Over the years there have been sitings of cetaceans (whales and dolphins), seals, marine turtles and reptiles within Botany Bay. These species are irregular visitors to the Botany Bay and their usage of the waterway is generally confined to the mouth of the bay and southern seagrass and shallow sand bar complex off Towra Point.

Sea, shore and wading birds

Fishing seabirds (other than the resident or regionally local cormorants, silver gulls, pelicans plus terns) are not generally associated with the shorelines of the study area and are generally seasonal visitors over the waters of the study corridor. Wader and shorebird species plus migratory fishing birds such as Little Terns, generally do not utilise the project area in high numbers and those that do occur exhibit a fair degree of flexibility in their use of available habitats, utilising other foraging and roosting sites within Botany Bay more frequently.

Overview of impacts

The three key elements of possible impact for aquatic communities are direct disturbance of aquatic habitats from dredging or burial, indirect smothering impacts on aquatic habitats from sediments derived from dredging and spoil disposal activities, and possible indirect impacts on adjacent habitats arising from alterations to wave climate. The worksites are located the following distances from important seagrass and rocky reef aquatic ecosystems:

  • 850 m southwest of the Astrolabe Cove deep reef habitat;
  • 525 m west of the Bare Island bombora reef extension;
  • 700 m northeast of Watts Reef;
  • 1,000 m northeast of the Kurnell seagrass bed;
  • 1,350 m northeast of the fish farm adjacent to Kurnell Pier (Caltex wharf);
  • 3.7 km from the nearest point in the Towra Point Aquatic Reserve (at Bonna Point); and
  • More than 4 km northeast of oyster growing facilities in Quibray Bay.
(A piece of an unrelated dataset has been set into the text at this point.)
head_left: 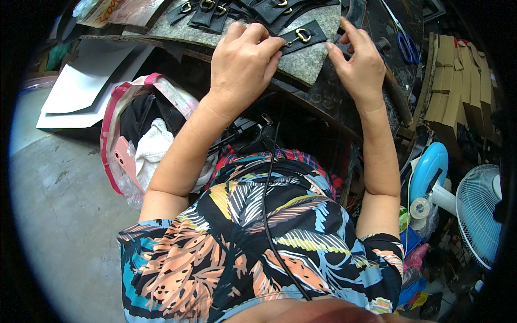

Some 7.7 ha of soft sediment habitat area is to be disturbed by dredging and disposal. Overall, given the relatively small areas of soft sediment habitat to be disturbed when compared to the available area of this type of habitat in the Bay, it is concluded that the direct impacts of dredging and storage of dredged material would be insignificant. The separation distances between the work sites and important seagrass and rocky reef habitats minimises the potential for direct impacts. The proposal does not involve any works within aquatic or nature reserves in Botany Bay.

Indirect Impacts

There are two indirect smothering impacts on aquatic ecosystems arising from the dredging and spoil disposal works; (i) the possibility of smothering by sediments re-distributed by wave action and (ii) the possibility of smothering or shading from sediment derived from turbidity/sediment plumes arising from the two activities.

The proposed dredging and storage of dredged material is unlikely to disturb Caulerpa plants and introduce fragments to the water column which could be transported to other parts of the bay to settle and grow.